▸ Problem details
Look for the word "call" in the entries below, then copy every line that has it.

Source data:
+ + +

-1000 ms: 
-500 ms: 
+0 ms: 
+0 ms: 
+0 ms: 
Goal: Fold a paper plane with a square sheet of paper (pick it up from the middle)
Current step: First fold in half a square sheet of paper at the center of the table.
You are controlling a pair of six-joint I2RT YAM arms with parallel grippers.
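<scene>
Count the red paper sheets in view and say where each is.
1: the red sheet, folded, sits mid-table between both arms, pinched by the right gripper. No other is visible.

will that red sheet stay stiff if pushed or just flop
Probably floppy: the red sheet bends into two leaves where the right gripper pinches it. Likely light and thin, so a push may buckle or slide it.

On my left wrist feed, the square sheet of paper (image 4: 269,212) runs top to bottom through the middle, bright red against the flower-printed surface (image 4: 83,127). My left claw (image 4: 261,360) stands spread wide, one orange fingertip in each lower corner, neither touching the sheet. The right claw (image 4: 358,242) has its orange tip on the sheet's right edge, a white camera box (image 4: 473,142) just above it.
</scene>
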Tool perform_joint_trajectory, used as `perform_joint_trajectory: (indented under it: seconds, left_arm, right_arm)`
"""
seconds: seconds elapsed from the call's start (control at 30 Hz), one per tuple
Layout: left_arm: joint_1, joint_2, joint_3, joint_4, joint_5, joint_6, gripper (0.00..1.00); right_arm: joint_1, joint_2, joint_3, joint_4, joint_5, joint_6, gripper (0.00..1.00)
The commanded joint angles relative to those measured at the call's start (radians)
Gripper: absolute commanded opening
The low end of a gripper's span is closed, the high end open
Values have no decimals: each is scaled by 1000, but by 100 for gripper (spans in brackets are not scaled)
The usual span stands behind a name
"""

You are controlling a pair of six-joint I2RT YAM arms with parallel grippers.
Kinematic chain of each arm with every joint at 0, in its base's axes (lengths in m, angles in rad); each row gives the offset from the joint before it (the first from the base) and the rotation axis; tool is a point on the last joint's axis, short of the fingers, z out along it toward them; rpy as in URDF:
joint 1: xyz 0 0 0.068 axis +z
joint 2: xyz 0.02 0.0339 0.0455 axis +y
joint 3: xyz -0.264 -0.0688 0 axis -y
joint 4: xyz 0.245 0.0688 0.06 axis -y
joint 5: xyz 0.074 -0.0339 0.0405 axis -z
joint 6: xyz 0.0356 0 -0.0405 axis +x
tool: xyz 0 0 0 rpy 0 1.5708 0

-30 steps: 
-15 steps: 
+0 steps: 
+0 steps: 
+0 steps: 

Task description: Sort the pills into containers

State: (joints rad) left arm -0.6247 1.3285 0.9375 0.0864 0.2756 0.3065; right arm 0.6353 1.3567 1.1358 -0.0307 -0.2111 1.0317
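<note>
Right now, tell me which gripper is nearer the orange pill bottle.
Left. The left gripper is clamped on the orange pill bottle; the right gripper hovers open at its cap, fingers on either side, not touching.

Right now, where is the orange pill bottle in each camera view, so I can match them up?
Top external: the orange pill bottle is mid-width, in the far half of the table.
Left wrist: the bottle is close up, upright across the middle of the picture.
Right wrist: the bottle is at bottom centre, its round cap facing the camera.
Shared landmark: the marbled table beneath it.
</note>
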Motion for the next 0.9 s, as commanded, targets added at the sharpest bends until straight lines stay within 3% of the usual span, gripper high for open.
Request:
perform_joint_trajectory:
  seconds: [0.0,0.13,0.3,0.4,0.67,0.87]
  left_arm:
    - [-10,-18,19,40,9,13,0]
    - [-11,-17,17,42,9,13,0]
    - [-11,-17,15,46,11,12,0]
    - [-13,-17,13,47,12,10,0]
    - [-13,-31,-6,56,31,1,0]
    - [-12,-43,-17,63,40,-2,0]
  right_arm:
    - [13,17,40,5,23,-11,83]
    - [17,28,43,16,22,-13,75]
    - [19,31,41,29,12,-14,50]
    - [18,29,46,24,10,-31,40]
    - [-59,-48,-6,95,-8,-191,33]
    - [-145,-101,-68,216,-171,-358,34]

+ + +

▸ Finished task
seconds: seconds elapsed from the call's start (control at 30 Hz), one per tuple
The commanded joint angles relative to those measured at the call's start (radians)

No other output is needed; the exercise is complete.